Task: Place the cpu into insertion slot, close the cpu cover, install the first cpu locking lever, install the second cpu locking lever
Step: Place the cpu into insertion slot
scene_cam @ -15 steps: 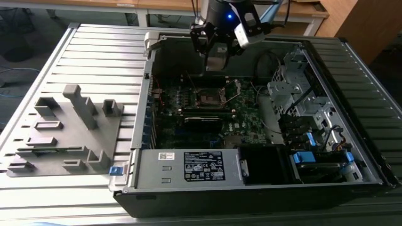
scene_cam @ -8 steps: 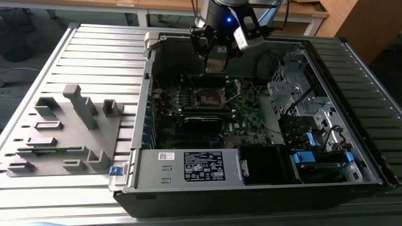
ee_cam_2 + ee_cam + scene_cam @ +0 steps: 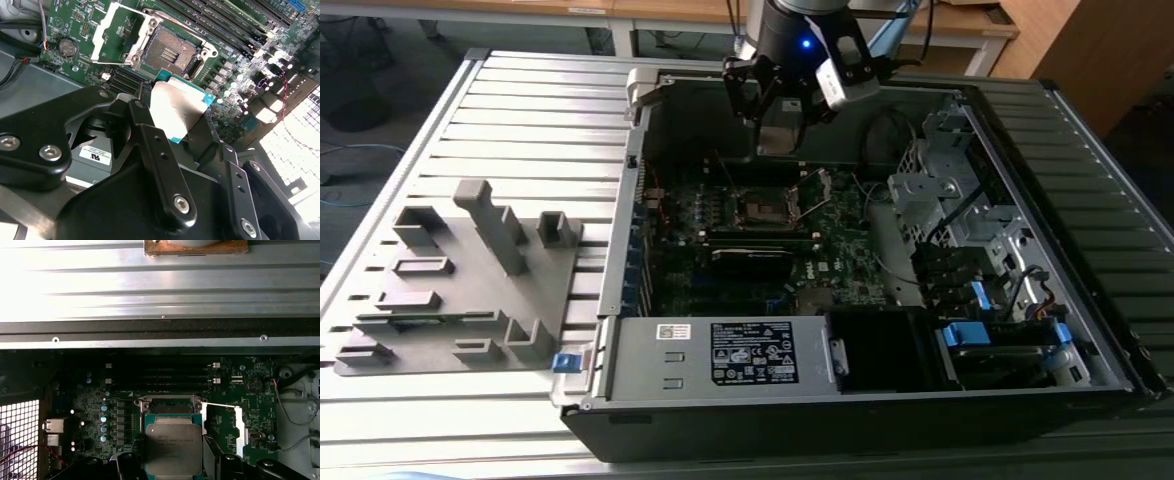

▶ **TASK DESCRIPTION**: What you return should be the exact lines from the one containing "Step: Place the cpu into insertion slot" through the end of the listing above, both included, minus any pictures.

▶ **ANSWER TO THIS PROBLEM**:
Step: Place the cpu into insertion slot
scene_cam @ -15 steps: 
scene_cam @ -8 steps: 
ee_cam_2 + ee_cam + scene_cam @ +0 steps: 

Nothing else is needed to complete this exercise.